My inbox is flooded with messages about the delay of TWIRL. You all care so much about receiving this newsletter on a regular timeline that it’s honestly shocking to me. Please understand, I am just a human being. I cannot be expected to fulfill a self-imposed deadline that no one is asking me for. I started writing last week but did not publish because I was in Georgia, staying in my parent’s house with my sister and some of our high school friends who came to spend Memorial Day weekend together. I find it hard to write when the prospect of hanging out is going on nearby, because I am a normal human being. As much as I love writing, or any of the work that I do, spending time being present with other people will always take priority. I find it difficult to hole up, or to be alone. I am addicted to the people and places that exist outside of my laptop. I am also addicted to the stuff inside of my laptop, of course. Lately I’ve just been addicted to life in general.
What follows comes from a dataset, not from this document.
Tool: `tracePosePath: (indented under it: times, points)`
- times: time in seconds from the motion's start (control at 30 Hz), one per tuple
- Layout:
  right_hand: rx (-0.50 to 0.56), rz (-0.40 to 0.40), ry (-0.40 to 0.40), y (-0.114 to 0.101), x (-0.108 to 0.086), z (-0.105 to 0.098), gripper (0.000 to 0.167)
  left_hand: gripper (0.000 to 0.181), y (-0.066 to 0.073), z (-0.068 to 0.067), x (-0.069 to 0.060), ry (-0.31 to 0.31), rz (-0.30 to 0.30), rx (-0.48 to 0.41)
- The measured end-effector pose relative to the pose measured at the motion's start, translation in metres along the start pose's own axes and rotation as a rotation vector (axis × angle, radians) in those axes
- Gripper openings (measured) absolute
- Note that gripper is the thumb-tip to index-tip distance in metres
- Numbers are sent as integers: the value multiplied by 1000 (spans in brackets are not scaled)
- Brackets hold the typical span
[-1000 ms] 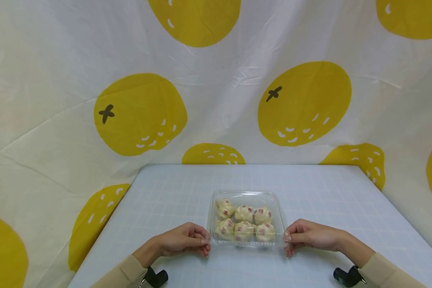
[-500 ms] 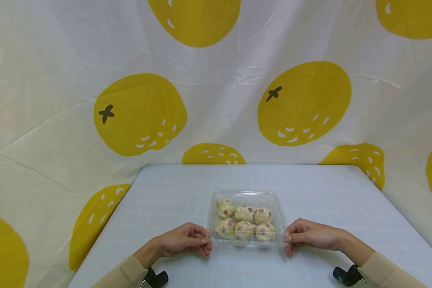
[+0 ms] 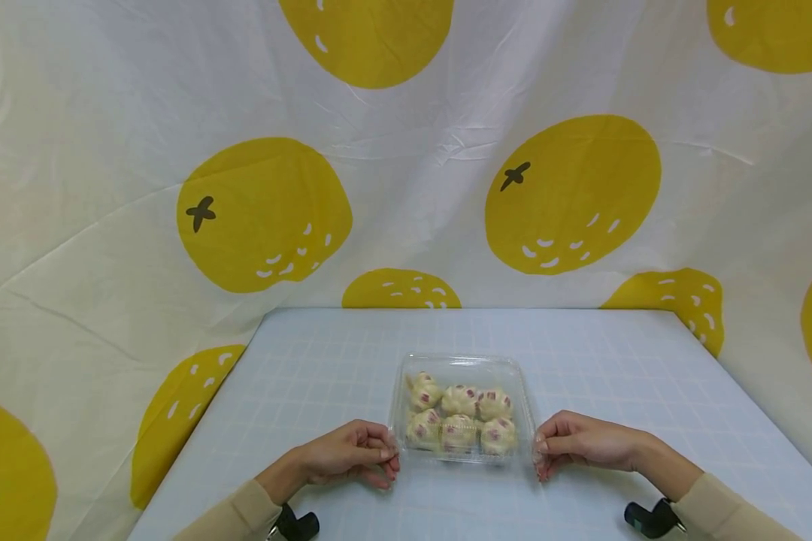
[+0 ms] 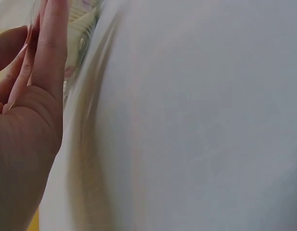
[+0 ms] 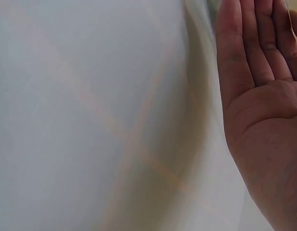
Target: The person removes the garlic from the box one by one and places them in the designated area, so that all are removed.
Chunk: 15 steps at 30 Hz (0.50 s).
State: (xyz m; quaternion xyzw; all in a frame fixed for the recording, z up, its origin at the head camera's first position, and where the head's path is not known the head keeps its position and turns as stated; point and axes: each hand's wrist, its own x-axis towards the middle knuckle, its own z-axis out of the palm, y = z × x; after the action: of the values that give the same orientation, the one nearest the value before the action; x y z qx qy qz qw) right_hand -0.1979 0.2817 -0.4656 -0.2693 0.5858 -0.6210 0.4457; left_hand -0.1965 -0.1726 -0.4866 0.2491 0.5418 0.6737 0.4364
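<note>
Container point(image 3: 463, 367), head view: clear plastic, apparently lidded, six buns point(image 3: 459, 433) inside; sits on desk point(image 3: 331, 346) between left hand point(image 3: 348, 451) and right hand point(image 3: 583, 442). Looks light, flexible, slick, easily dented; calls for gentle hold at near corners. Left wrist view: pinches container edge between thumb and fingers point(image 4: 51, 53). Right wrist view: holds fingers point(image 5: 230, 53) side by side, pinches thin clear edge with thumb.

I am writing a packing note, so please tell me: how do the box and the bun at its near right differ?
The box is clear and colourless, while the bun is cream with reddish marks. The box is rectangular; the bun is lumpy and roundish. The box is larger and holds the bun with five others. Both lie between the left hand and right hand.
</note>
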Motion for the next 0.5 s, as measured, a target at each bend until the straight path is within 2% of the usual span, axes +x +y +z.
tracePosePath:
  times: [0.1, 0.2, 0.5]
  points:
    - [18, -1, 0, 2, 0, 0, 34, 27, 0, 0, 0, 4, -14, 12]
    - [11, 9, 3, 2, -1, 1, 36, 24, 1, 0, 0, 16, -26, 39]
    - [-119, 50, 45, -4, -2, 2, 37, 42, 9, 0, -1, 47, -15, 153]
The last time I wrote, I talked about a shift in mindset that helped me overcome a depressive bout and became my gateway to this life addiction. It’s all a little heady and esoteric, but I’d like to talk about it, because it’s been helpful for healing my relationship to my own mind. I have to believe someone reading this could benefit from some heady and esoteric thoughts on life if you’re not getting that already from 40 other newsletters and podcasts and instagram reels and stuff.
The most helpful idea for me has been to start thinking about my psyche as something that comprises not just my internal world, but my external world as well. Everything I think and know, sure, but also everything I can possibly see, hear, and feel as well.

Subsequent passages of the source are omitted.